La nuit était tombée sur Paris. Eve Malleret m’avait emmené assister à un récital de poésie, où se trouvait Jean Marcenac, avec qui elle échangea quelques mots. Elle voulait éblouir le jeune provincial que j’étais, et, à minuit, elle demanda à un taxi de nous déposer devant la «La Closerie des lilas ».
Je n’imaginais pas qu’un restaurant puisse briller de mille feux à une heure aussi tardive. Un piano jouait un air en sourdine. Sur les tables, des plaques de cuivre indiquaient les noms des illustres clients qui s’étaient assis là, autrefois : « Apollinaire », « Lénine »... Eve commanda des cocktails-champagne, où des couleurs multiples donnaient à voir tout l’art sophistiqué de les préparer. Elle nous fit servir des harengs à l’huile, une tarte Tatin… J’avais l’impression d’avoir franchi une porte invisible et d’être entré dans un autre monde.

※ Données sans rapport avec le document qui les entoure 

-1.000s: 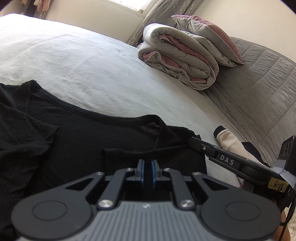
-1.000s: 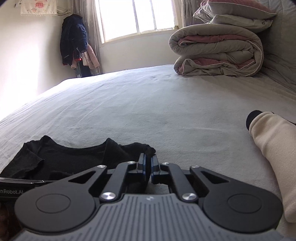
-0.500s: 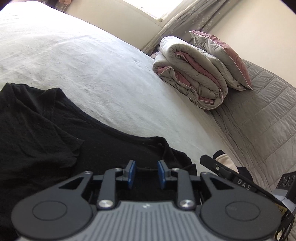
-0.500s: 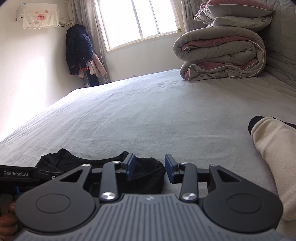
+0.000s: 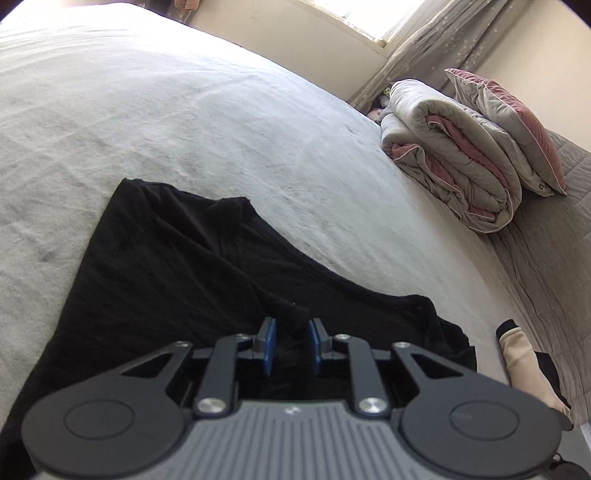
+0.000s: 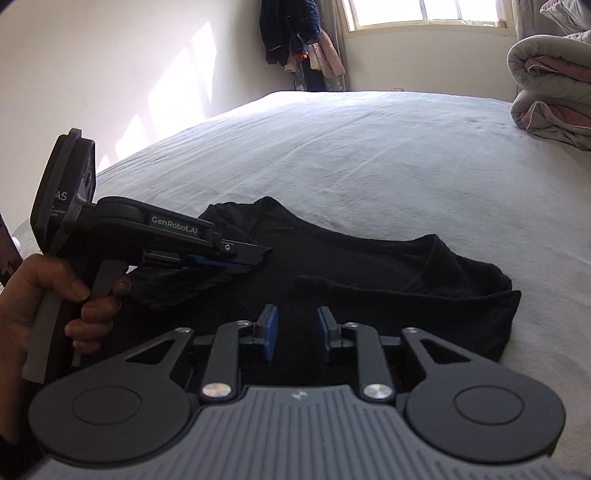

Sur le trajet du retour, le chauffeur de taxi, croyant avoir affaire à deux provinciaux, choisit le trajet le plus long possible. "«Vous prenez vraiment le trajet le plus court ?", lui dit Eve, avec ironie. Ce jour-là, j’avais appris en quelques heures, tout ce que signifiait l’expression « Paris est une fête ».